Task statement » Pull every line that holds the word "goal" from the entries.

Data extracts »
· · · ·

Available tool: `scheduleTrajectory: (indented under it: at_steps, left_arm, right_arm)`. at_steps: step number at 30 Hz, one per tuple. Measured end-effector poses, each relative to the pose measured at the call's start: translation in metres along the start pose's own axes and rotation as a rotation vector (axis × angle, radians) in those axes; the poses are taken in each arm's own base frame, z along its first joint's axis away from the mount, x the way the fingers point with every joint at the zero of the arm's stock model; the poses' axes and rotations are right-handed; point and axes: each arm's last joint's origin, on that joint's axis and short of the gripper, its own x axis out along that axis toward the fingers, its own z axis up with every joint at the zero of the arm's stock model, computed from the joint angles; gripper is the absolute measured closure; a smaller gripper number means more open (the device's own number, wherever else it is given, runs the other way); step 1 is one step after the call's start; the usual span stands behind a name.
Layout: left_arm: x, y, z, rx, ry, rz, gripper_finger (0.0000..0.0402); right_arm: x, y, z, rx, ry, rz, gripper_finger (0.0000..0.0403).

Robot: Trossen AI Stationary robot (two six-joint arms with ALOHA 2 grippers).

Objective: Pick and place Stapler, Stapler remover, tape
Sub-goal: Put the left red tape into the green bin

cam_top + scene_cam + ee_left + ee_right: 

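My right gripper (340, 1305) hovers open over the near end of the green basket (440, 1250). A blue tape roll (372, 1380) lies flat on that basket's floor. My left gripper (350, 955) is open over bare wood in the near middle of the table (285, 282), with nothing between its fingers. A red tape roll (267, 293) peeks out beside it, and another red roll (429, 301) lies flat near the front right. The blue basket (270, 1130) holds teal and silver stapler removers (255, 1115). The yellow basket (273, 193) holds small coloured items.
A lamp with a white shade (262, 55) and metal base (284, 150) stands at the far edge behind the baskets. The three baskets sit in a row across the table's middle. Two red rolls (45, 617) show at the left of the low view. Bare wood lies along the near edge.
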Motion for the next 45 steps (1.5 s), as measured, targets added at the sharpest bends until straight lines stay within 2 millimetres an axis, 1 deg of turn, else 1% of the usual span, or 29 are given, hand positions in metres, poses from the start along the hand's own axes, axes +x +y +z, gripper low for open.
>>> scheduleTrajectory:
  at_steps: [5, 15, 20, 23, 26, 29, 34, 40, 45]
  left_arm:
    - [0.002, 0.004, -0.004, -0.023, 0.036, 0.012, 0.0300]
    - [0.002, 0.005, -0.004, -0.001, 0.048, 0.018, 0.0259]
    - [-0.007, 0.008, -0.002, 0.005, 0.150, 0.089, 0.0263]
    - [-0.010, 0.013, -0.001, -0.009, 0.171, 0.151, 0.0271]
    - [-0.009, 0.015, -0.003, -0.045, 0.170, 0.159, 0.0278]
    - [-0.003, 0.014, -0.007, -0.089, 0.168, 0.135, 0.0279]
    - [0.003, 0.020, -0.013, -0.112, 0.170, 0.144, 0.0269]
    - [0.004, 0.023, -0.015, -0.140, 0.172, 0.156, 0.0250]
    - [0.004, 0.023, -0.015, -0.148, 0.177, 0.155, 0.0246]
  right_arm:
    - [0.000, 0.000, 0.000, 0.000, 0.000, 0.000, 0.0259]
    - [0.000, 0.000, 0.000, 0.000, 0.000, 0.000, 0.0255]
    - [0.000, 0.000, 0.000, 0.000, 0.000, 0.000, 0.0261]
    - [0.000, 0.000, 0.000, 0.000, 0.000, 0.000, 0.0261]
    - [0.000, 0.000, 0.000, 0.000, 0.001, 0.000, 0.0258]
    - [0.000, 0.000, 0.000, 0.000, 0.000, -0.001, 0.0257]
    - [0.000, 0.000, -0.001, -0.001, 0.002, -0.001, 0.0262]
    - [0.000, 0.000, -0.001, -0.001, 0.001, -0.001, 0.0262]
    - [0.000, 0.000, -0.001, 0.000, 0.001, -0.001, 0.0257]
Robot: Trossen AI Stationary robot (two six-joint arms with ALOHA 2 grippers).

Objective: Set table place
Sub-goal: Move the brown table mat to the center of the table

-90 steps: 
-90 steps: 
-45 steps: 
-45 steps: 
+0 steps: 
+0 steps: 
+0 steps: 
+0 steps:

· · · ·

Response for this exercise »
Sub-goal: Put the left red tape into the green bin
Sub-goal: Move the brown table mat to the center of the table

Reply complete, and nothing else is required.